"Den, lo 'kan anak OSIS dari zaman SMP. Menurut lo, jadi ketua OSIS, tuh, harus gimana, sih?" tanya Shafiya iseng seraya mendaratkan pantat ke sofa ruang keluarga.
Di luar dugaan, respon adik tirinya tersebut justru cenderung hiperbola. Dia memandang Shafiya dengan sorot ngeri dari atas sampai bawah sembari meloncat ke samping kakak tirinya. "Lo kesurupan, Mbak?" tanyanya, linglung.
"ASTAGA! INI BENERAN SHAFIYA MAYRELZA KAKAK TIRI GUE YANG CENGENG MINTA AMPUN DAN TUKANG REBAHAN ITU BUKAN, SIH!?"
Merasa kesal terhadap tanggapan adiknya yang berlebihan, Shafiya mengerucutkan bibir. Dilemparnya bantal sofa tepat ke wajah Auden seraya berdecak geram. "IYA, INI GUE SHAFIYA MAYRELZA!"
Auden menggaruk kepalanya yang tidak gatal. Sejurus kemudian, pemuda tersebut menempelkan telapak tangannya ke dahi Shafiya dengan penuh kecurigaan. "Nggak panas, kok."
"Gue nanya serius, Auden," seloroh gadis berambut sebahu itu, malas."Gue tuh menjalani apa yang tertera di buku Panduan Mendekati Gebetan."
Auden memicingkan mata. Mulai curiga. "Kenapa nanya-nanya tentang ketua OSIS, lo mau daftar jadi ketua OSIS?"
Hening mengambil alih keadaan. Shafiya tampak menimang-nimang aksi nekatnya sejenak. Gadis berambut sebahu tersebut mengigit bibir bawahnya---tanda jika sedang berpikir keras.

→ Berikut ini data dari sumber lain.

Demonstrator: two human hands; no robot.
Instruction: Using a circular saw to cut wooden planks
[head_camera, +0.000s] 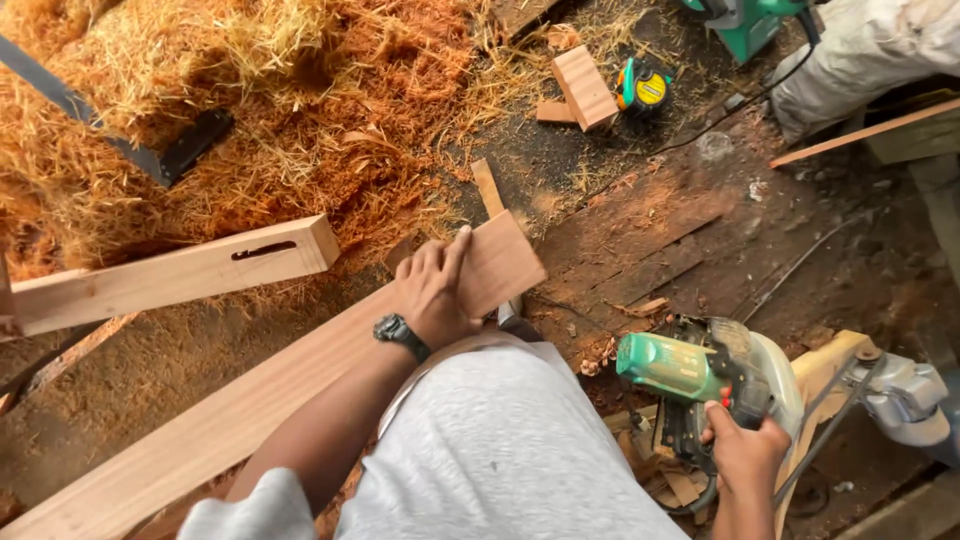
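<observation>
Head view is showing the left hand (437, 290) lying flat, fingers spread open, pressing on the near end of a long wooden plank (300, 375) slanting across the sawdust-strewn floor (640, 220). Right hand (745, 450) is closing its grip around the handle of a green circular saw (705, 375), just beside the grey-clad knee (500, 440).

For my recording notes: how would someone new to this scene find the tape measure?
Start at the big heap of orange wood shavings filling the upper left, then move right across the dark floor to the small wooden block near the top. The tape measure lies just right of it: a small round yellow-and-teal case, unlike the larger green power tools.
</observation>
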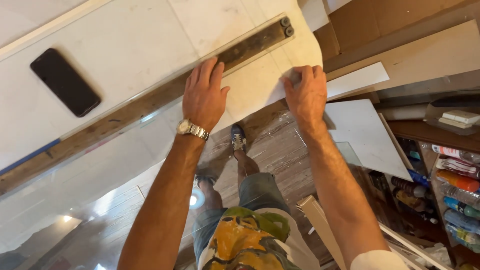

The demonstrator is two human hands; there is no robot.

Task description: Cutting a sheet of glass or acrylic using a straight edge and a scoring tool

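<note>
The left hand (202, 95) lay flat, fingers spread and palm down, on the long wooden straightedge (150, 102), its grip closed around nothing; judging by the straight arm behind it, the weight went downward to keep the straightedge from sliding. The right hand (306, 94), on the near side of the straightedge and close to its far end, had its fingers curled in a narrow pinching grip on the edge of the white sheet (260, 87), seemingly keeping the paper taut and lifted where it ran out from under the straightedge. The sheet lay beneath the straightedge and spread to both sides of it, which suggests the straightedge served as a clamp and guide along a line across the paper. A wristwatch (192, 129) sat on the left wrist, just on the near side of the straightedge. Two dark round knobs (286, 26) marked the straightedge's far end. A black phone (65, 81) rested on the table (40, 20) on the far side of the straightedge, well apart from both hands. Beyond the straightedge's far end, cardboard (400, 20) leaned, and bottles (457, 180) filled shelves lower down.
</note>
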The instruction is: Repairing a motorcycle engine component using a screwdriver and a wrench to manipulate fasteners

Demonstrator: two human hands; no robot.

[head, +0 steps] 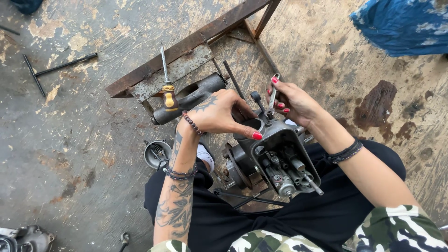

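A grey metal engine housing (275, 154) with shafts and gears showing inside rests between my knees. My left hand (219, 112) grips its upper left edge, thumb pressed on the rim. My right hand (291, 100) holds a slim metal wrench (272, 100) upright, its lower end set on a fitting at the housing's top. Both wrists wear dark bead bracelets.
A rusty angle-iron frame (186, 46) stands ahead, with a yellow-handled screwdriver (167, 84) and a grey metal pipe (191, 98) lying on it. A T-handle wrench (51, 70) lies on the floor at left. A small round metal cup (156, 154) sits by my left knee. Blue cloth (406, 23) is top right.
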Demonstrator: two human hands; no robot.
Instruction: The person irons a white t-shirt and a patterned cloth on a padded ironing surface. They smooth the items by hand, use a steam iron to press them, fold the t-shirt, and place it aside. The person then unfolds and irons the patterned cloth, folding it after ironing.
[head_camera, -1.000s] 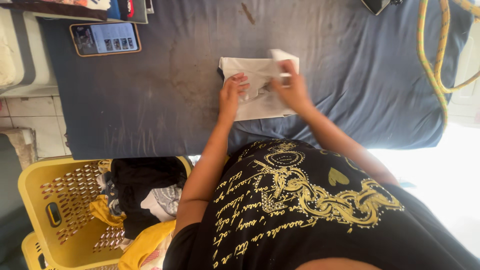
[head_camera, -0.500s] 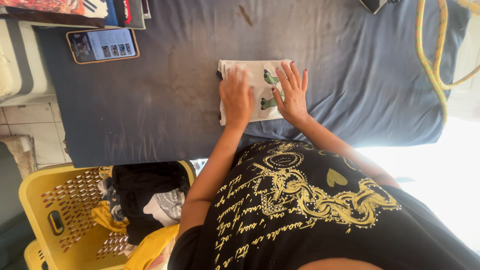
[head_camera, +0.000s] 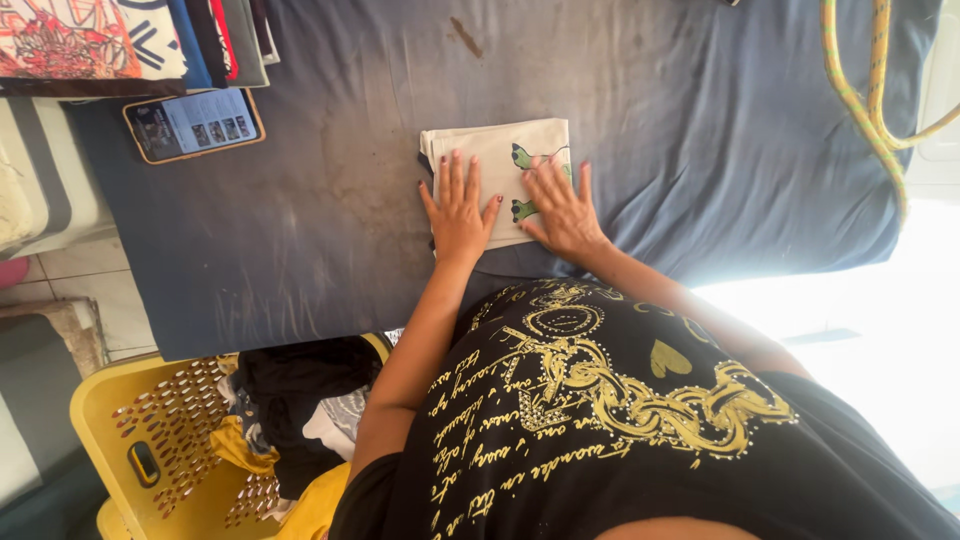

Menghela napas berat, Auden menghempaskan tubuh di samping Shafiya, sorot matanya kini berubah serius. "Mbak, jadi ketua OSIS itu amanahnya berat. Apa lo yakin, hanya karena cowok mau terlibat dalam organisasi merumitkan begitu? Gue tahu mbak, lo anaknya mageran dan males berurusan sama hal semacam itu." Dia menghela napas panjang.
"Jadi ketua OSIS juga nggak melulu tentang leadership. Tapi, lebih dari itu," lanjut Auden seraya menepuk lirih telapak tangan Shafiya.

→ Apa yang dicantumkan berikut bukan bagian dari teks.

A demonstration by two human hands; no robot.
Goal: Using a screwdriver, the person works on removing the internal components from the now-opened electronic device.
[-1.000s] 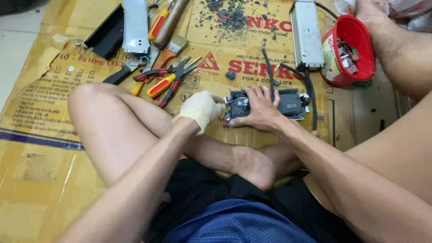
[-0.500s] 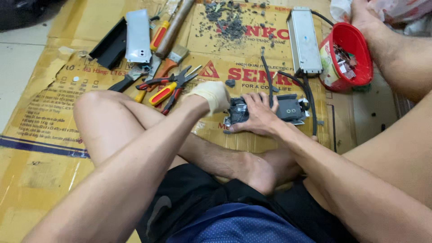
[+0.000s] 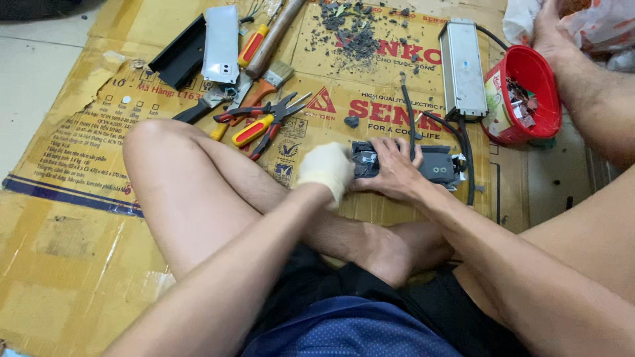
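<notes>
A dark electronics unit (image 3: 430, 165) is pinned to the cardboard (image 3: 79, 264) by the bare right hand (image 3: 395, 173), fingers spread flat, while the gloved left hand (image 3: 325, 169), fingers curled shut against its end, appears mid-dismantling; steady prying seems called for.

Floor is pale tile (image 3: 26, 86), visible top left, with a grout line running across. Most of it is covered by a flattened brown cardboard sheet (image 3: 73, 264), printed in red and black, torn along the upper left edge, with a dark blue stripe (image 3: 66, 193) crossing its left side. A strip of clear tape shines lower left. Small dark debris (image 3: 357, 36) is scattered on the cardboard near the top. Light is even and soft, shadows faint. No walls, windows or furniture in view.
</notes>
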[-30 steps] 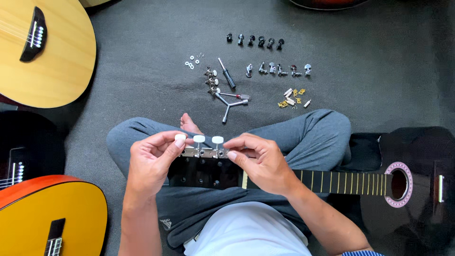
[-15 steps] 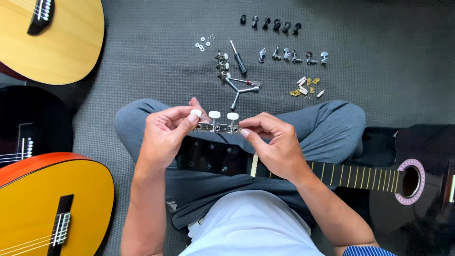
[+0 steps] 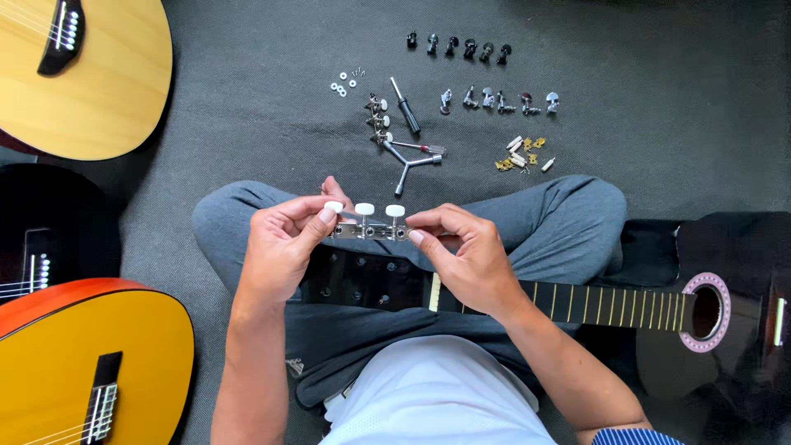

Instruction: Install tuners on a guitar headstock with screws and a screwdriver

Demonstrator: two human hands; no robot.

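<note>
Head view, looking down on a person sitting cross-legged on grey carpet. The left hand (image 3: 280, 247) pinches the left end of a three-on-a-plate tuning machine strip (image 3: 367, 229), fingertips closed near its first white knob. The strip sits level just above the headstock (image 3: 362, 280) of the black guitar (image 3: 709, 321) lying across the lap. The right hand (image 3: 465, 251) grips the strip's right end between thumb and forefinger, wrist bent inward. To my eye, keeping the plate level and its posts lined with the headstock holes matters most here. Both forearms angle in from below.
</note>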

"Apa gue punya jiwa kepemimpinan?" gumam Shafiya yang ditunjukan kepada dirinya sendiri.
Tangan kanan Auden merangsek menepuk pelan bahu gadis berambut sebahu tersebut memberikan dukungan. "Pikirin mateng-mateng dulu." Lalu, pemuda itu beranjak menuju lemari camilan di meja dapur.
Selama beberapa saat, Shafiya mulai merenungi perkataan Auden. Benar juga. Dia tidak pernah aktif berorganisasi. Selalu pasif. Bagaimana bisa dia menjadi ketua OSIS? Lawakan yang lucu, bukan?
Namun, di buku panduan tertera tampil mencolok di depan gebetan. Jika Shafiya terpilih sebagai ketua OSIS, pasti dirinya akan lebih bersinar di mata Raldi.
Lagipula, bukankah di periode sebelumnya Raldi juga pernah mencalonkan diri sebagai ketua OSIS tetapi gagal? Jika saat ini dia berhasil, Raldi pasti kagum kepadanya.
Harusnya, begitu. Namun, ia tidak tahu apa kata semesta.